=== PROBLEM STATEMENT ===
The entries must be set down again word for word; no pictures belong in the copy.

(Recorded data)

= Beginning of Section =

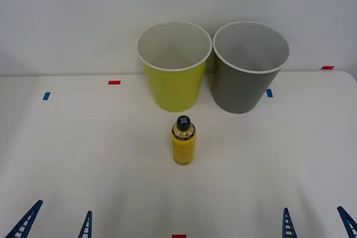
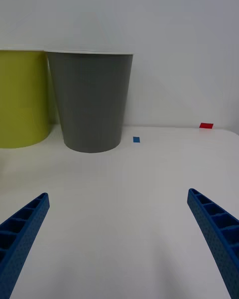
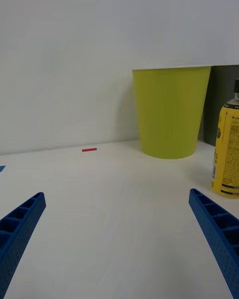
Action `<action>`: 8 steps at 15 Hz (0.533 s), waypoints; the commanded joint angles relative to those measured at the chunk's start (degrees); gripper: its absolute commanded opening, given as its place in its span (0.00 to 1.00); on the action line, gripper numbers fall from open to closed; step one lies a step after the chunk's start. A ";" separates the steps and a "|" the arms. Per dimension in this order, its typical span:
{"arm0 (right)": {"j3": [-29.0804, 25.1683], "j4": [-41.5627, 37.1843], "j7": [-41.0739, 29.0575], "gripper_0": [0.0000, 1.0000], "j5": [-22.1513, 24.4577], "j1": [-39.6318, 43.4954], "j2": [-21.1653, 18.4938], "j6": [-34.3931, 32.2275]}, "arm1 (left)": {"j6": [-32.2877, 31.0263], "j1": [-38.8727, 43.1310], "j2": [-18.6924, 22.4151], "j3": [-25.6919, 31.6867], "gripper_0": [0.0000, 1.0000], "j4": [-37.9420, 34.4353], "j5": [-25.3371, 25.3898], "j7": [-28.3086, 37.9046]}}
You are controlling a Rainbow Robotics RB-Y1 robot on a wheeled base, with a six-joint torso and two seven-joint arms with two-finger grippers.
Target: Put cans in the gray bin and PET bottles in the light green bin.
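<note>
A small PET bottle (image 1: 183, 141) with a yellow label and black cap stands upright on the white table, just in front of the two bins; the left wrist view catches it at its edge (image 3: 228, 157). The light green bin (image 1: 173, 66) (image 3: 171, 110) (image 2: 21, 98) stands at the back, with the gray bin (image 1: 250, 66) (image 2: 93, 99) touching it on the right. Both bins look empty inside. My left gripper (image 1: 54, 223) (image 3: 119, 239) is open near the table's front left edge. My right gripper (image 1: 316, 224) (image 2: 119, 239) is open at the front right. No cans are in view.
Small red tape marks (image 1: 114, 82) (image 1: 327, 67) (image 1: 178, 236) and blue tape marks (image 1: 46, 96) (image 1: 269, 92) lie on the table (image 1: 83, 154). A plain white wall rises right behind the bins.
</note>
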 commanded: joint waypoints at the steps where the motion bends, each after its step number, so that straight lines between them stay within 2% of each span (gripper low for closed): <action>1: 0.00 0.00 0.00 0.96 0.00 0.00 0.00 0.00 | 0.00 0.00 0.00 0.00 1.00 0.00 0.00 0.00; 8: 0.00 0.00 0.00 0.97 0.00 0.00 0.00 0.00 | 0.00 0.00 0.00 0.00 1.00 0.00 0.00 0.00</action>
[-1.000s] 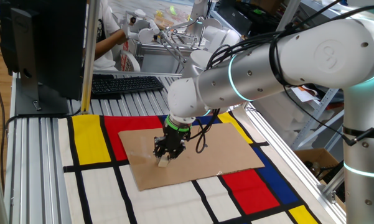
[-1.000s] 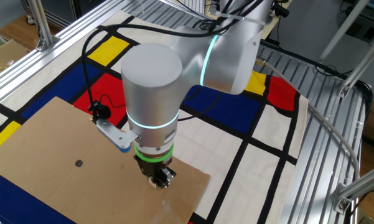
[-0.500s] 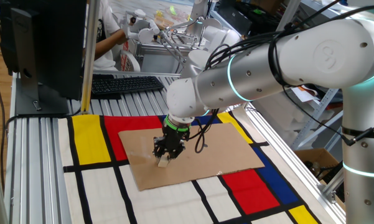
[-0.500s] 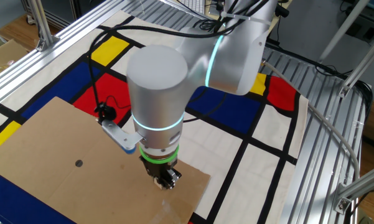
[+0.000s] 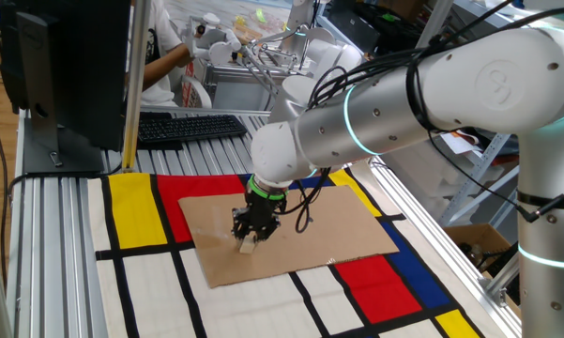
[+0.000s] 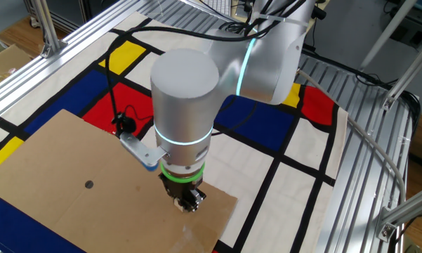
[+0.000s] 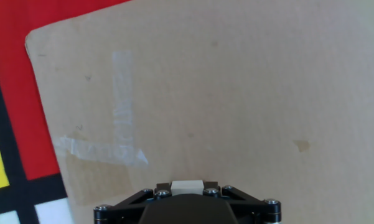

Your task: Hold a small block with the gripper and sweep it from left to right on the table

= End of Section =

=== ANSWER SPACE ===
Action `<action>`: 8 steps at 15 Hz (0.533 s), waypoints; the commanded joint angles relative to those measured at the chunk's start (degrees); gripper: its absolute commanded opening, given as its place in its span (0.00 to 1.00); on the action line, gripper numbers fall from open to closed; step one lies a step after the chunk's start. A ";" separates the steps and a "|" the arms. Per dimension in this order, its typical span:
{"arm0 (right)": {"j3": [-29.0804, 25.1683], "j4": [-41.5627, 37.1843], "j7": [-41.0739, 29.0575], "gripper_0": [0.0000, 1.0000], "j5": [-22.1513, 24.4577], "j1": [-39.6318, 43.4954], "j2": [-21.1653, 18.4938], "j6": [-34.3931, 32.2275]}, "arm1 (left)": {"j6": [-32.2877, 31.0263], "j1": [-38.8727, 43.1310], "j2": [-18.6924, 22.4151], "j3": [-25.6919, 31.6867], "gripper_0": [0.0000, 1.0000], "j4": [-37.9420, 34.4353], "j5": [-25.3371, 25.3898], "j7": [-28.3086, 37.9046]}}
You are controlling a Rainbow Robotics RB-Y1 robot on a wheeled base, with a six-joint torso and two seven-joint arms with two-finger grippers.
Target: Put cans in the gray bin and PET bottles in the light green bin.
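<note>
A small PET bottle (image 1: 183, 141) with a yellow label and black cap stands upright on the white table, just in front of the two bins; the left wrist view catches it at its edge (image 3: 228, 157). The light green bin (image 1: 173, 66) (image 3: 171, 110) (image 2: 21, 98) stands at the back, with the gray bin (image 1: 250, 66) (image 2: 93, 99) touching it on the right. Both bins look empty inside. My left gripper (image 1: 54, 223) (image 3: 119, 239) is open near the table's front left edge. My right gripper (image 1: 316, 224) (image 2: 119, 239) is open at the front right. No cans are in view.
Small red tape marks (image 1: 114, 82) (image 1: 327, 67) (image 1: 178, 236) and blue tape marks (image 1: 46, 96) (image 1: 269, 92) lie on the table (image 1: 83, 154). A plain white wall rises right behind the bins.
</note>
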 commanded: joint waypoints at the steps where the motion bends, each after its step number, so that straight lines between them stay within 2% of each span (gripper low for closed): <action>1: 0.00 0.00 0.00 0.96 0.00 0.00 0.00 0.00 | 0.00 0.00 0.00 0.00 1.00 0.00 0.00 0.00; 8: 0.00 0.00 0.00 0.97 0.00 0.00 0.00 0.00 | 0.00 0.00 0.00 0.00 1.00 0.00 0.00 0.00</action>
[-1.000s] 
[-1.000s] 
[-0.500s] 
[-0.500s] 
[+0.000s] 
[+0.000s] 
[+0.000s] 

Your task: Hold a small block with the gripper and sweep it from left to right on the table

The exercise is finished and nothing remains.